We had the young and blonde part going for us; but we were far from Nashville.  (We were in school in New Haven, Connecticut.) Our efforts at groupydom were going to be significantly mitigated (to use a good law school word.)

Our chance came when Johnny Paycheck came to New York, to the Lone Star Cafe.

The show was on a weekday, but hey! this was important.  We took the train down in our best (in my case, only) Texas boots.  Cynthia’s had tassles.  Our hair gleamed, our eyes glommed, the lashes thick with mascara.  Our hopes were crazily high.

So many decisions to make:  should we should mention that we were in law school?  (No.  It would make us stand out, but might seem weird.)

Should Cynthia bring her guitar?  (No.  Her playing wasn’t that great, my singing worse.)

We would just give him the print version of the Paycheck song, with big smiles, a little enthusiastic crooning.

Johnny Paycheck was a short grizzled man back then; his skin had the slightly leathery look of hard living in hard weather–sun, wind, cigarette smoke.

He gave a great performance, but even in a small place like the Lone Star, the back stage was, well — way back.  I remember a glimpse of the dressing room; black cowboy hats blocked the wedge of open door, a make-up mirror was overbright behind them.   The people at the door didn’t seem all that interested in our page of sheet music.

Did we hand it to someone?  I think so, but we couldn’t really wait all night to see what happened to it.  We had a train to catch, class in the morning.

Steven Slater – The New Johnny Paycheck (Sans Guitar) – “Take This Job And Shove It”

August 12, 2010

Johnny Paycheck ("Take This Job And Shove It" by David Coe)

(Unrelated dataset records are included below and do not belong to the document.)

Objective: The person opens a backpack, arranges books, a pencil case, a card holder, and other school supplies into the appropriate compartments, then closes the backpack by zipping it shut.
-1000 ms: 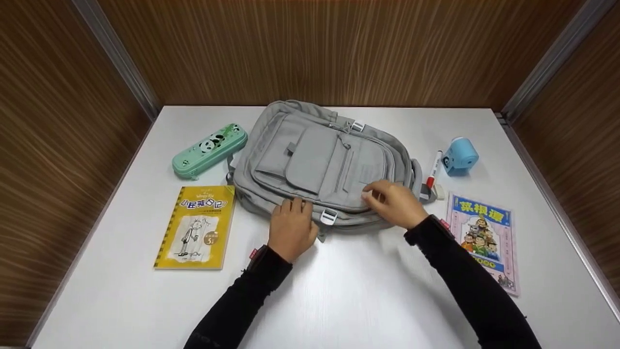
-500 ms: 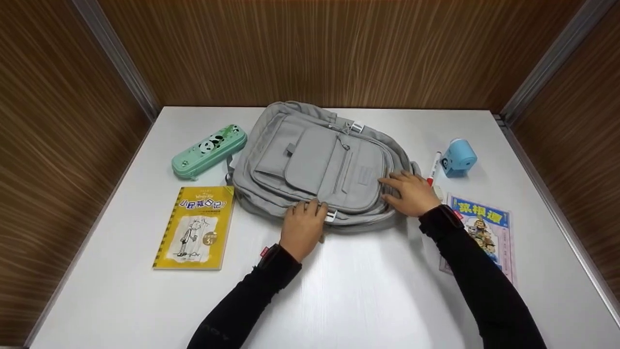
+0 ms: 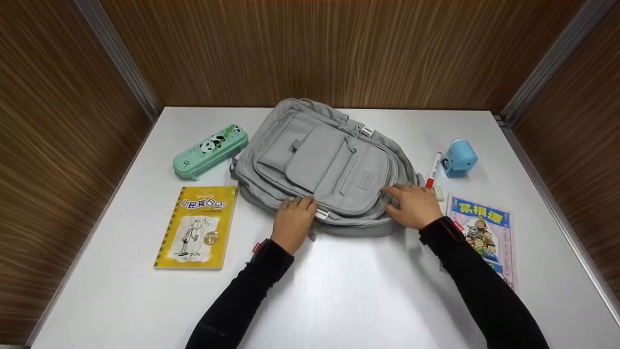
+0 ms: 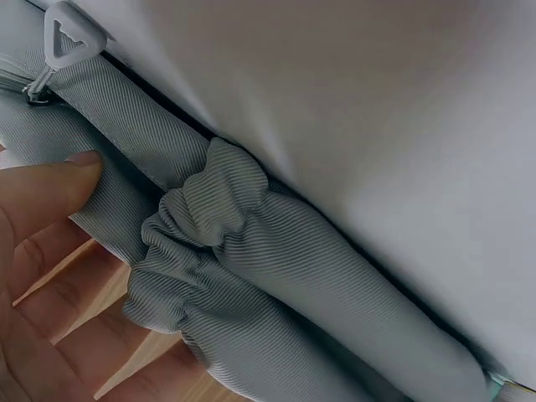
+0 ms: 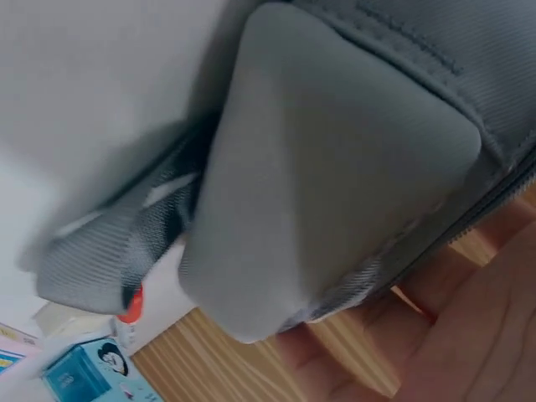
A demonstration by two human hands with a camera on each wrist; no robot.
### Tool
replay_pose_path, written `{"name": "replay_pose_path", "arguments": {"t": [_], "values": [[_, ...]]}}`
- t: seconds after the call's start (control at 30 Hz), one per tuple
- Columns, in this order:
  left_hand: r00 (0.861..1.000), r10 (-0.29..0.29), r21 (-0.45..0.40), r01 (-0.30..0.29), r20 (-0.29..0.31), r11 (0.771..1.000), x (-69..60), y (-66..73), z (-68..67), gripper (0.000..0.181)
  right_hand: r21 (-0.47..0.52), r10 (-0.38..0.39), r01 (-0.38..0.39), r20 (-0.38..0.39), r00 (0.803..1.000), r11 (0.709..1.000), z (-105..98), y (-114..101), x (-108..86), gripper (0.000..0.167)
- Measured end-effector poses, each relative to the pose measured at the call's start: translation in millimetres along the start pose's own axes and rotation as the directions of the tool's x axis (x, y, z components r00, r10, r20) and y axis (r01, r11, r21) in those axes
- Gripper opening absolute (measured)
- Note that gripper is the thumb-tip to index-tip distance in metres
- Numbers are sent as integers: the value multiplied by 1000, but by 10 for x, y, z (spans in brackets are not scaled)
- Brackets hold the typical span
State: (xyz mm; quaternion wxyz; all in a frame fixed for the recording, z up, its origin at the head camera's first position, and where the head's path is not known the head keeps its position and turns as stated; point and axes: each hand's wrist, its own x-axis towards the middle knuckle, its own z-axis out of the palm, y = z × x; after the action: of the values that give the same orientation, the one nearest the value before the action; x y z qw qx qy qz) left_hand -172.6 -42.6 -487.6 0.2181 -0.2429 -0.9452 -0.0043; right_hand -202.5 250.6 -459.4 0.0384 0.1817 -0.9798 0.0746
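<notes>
A grey backpack (image 3: 310,160) lies front side up on the white table, its flap pocket facing upward. My left hand (image 3: 294,220) grips its near edge beside a white buckle (image 3: 322,214). In the left wrist view the thumb (image 4: 63,188) lies against the bag's side fabric, with the other fingers over the edge. My right hand (image 3: 412,206) holds the bag's right end, fingers on top and thumb toward the near side. The right wrist view shows the bag's grey end panel (image 5: 327,176) and a loose strap (image 5: 100,260).
A green panda pencil case (image 3: 210,151) and a yellow book (image 3: 196,228) lie left of the bag. To the right are a red-capped marker (image 3: 434,169), a small white block (image 3: 438,193), a blue pencil sharpener (image 3: 459,159) and a pink book (image 3: 484,232). Wood-grain panels (image 3: 310,53) surround the table.
My right hand has moved from the front pocket's edge to the bag's right end. The backpack has turned slightly, its upper edge shifting right. My left hand went right, then back left.
</notes>
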Motion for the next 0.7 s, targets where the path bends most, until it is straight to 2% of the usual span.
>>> {"name": "replay_pose_path", "arguments": {"t": [0.13,0.23,0.37,0.53,0.7], "values": [[999,7,-17,-8,-48,1000,13,-69,29,34,-23,25,-25,-11,1000,999,-8,-90,-74,45],[998,9,-22,-11,-65,1000,22,-125,55,35,-37,26,-27,-22,999,999,-4,-151,-116,45],[998,-1,-29,0,-58,1000,29,-211,76,47,-51,14,-16,-42,999,999,0,-248,-165,46],[994,-38,-22,36,-106,999,38,-333,90,23,-59,-28,24,-70,997,998,-4,-403,-228,44],[989,-75,-19,73,-125,997,48,-416,97,20,-49,-58,56,-42,997,997,-14,-519,-271,44]]}}
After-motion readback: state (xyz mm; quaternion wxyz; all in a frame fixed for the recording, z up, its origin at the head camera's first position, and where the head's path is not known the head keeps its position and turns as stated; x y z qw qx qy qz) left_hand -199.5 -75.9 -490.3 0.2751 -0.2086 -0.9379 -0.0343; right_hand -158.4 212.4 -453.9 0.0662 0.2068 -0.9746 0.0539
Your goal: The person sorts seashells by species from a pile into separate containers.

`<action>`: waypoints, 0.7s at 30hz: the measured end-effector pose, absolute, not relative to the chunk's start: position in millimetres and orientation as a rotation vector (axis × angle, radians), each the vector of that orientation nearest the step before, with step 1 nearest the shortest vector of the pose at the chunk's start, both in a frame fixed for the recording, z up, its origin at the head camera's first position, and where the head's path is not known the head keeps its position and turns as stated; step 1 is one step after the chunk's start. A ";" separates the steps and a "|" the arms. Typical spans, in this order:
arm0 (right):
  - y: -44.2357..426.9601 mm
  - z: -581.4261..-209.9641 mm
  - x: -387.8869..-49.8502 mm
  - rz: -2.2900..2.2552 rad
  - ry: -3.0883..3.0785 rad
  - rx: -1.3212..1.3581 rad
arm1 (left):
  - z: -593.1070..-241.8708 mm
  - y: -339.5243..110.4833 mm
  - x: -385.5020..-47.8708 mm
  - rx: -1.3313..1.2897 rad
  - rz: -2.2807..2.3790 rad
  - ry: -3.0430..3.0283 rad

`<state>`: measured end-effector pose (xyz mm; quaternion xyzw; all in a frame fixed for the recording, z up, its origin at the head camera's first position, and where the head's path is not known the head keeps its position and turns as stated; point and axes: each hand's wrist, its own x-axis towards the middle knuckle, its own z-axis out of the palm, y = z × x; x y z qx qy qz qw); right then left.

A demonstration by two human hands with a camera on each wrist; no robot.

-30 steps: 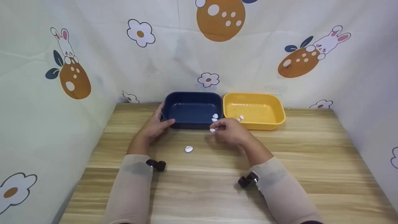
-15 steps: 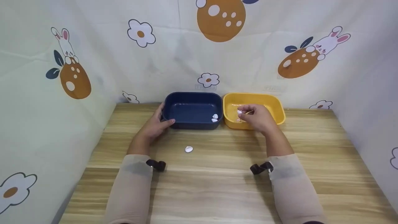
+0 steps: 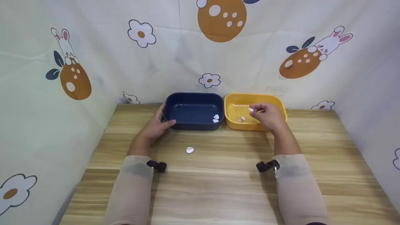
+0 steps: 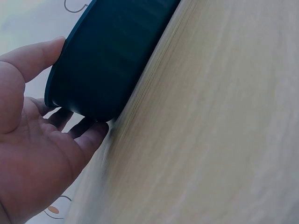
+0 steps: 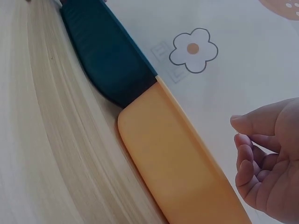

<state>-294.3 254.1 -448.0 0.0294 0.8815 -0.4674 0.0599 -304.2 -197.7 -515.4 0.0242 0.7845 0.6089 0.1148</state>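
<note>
My left hand (image 3: pixel 155 125) holds the left end of a dark blue plastic bin (image 3: pixel 193 125), thumb on its rim and the other fingers against its end wall. The left wrist view shows that thumb (image 4: pixel 44 55) against the rim. Over the yellow bin (image 3: pixel 229 123), my right hand (image 3: pixel 268 117) pinches a small white seashell (image 3: pixel 251 109) between thumb and fingertips; the right wrist view does not show this shell. Two white shells (image 3: pixel 216 118) lie in the blue bin's right front corner. Small shells (image 3: pixel 242 119) lie in the yellow bin. Another white shell (image 3: pixel 190 150) rests on the table.
Both bins stand side by side, touching, at the back of the wood-grain table (image 3: pixel 200 187). Behind them hangs a pale cloth (image 3: pixel 175 59) printed with flowers and rabbits. Cloth also closes off the left and right sides.
From in front of the gap between the bins, my right hand has moved right and back over the yellow bin, carrying the white shell. My left hand has stayed on the blue bin.
</note>
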 end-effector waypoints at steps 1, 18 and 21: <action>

“Take This Job And Shove It” made a career for Johnny Paycheck in the recession of the Carter years.  It looks like Jet Blue flight attendant Steven Slater may have found a similar niche.   (If you’ve been on another planet, he’s the flight attendant,  who after getting hit on the head with a nasty passenger’s carry-on, told the passenger off on the PA system, and then activated and slid down the plane’s emergency chute.)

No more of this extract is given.